• _Instructions to follow_
From the listing below, reproduce word for word the part that opens with the line containing "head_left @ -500" and closes with the line containing "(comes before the"; reproduce nothing else.

• _Data section_
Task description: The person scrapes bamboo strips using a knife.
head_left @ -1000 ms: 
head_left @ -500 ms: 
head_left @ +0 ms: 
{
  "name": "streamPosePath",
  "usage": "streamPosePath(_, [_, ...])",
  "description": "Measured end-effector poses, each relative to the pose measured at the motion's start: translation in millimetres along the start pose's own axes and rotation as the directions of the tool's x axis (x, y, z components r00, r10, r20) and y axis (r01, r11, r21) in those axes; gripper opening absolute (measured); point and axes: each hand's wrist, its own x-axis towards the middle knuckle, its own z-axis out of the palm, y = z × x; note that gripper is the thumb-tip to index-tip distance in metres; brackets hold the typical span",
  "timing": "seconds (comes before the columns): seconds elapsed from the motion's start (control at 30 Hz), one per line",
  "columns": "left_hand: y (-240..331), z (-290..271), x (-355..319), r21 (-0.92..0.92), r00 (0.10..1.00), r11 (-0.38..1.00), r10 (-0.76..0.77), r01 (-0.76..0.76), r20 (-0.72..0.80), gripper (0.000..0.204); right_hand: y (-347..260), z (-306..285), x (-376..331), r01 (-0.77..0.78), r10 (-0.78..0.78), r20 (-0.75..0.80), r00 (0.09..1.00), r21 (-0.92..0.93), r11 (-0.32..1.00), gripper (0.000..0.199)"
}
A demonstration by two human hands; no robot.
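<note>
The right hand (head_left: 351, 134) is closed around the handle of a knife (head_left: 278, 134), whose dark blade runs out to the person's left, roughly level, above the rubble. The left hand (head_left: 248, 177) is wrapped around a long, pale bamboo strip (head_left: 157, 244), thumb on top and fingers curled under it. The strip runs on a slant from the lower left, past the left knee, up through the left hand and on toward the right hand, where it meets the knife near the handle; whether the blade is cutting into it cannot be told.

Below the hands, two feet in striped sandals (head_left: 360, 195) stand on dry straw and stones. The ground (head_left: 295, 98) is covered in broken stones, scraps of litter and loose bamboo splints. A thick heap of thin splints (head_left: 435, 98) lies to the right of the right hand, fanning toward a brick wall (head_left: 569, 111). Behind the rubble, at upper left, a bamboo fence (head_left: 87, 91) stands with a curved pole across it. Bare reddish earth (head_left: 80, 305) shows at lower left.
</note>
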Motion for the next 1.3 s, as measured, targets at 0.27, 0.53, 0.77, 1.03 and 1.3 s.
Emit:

• _Response_
head_left @ -500 ms: 
head_left @ +0 ms: 
{
  "name": "streamPosePath",
  "usage": "streamPosePath(_, [_, ...])",
  "description": "Measured end-effector poses, each relative to the pose measured at the motion's start: translation in millimetres along the start pose's own axes and rotation as the directions of the tool's x axis (x, y, z components r00, r10, r20) and y axis (r01, r11, r21) in those axes; gripper opening absolute (measured); point and axes: each hand's wrist, its own x-axis towards the middle knuckle, its own z-axis out of the palm, y = z × x; note that gripper is the thumb-tip to index-tip distance in metres; brackets hold the typical span",
  "timing": "seconds (comes before the columns): seconds elapsed from the motion's start (control at 30 Hz), one per line",

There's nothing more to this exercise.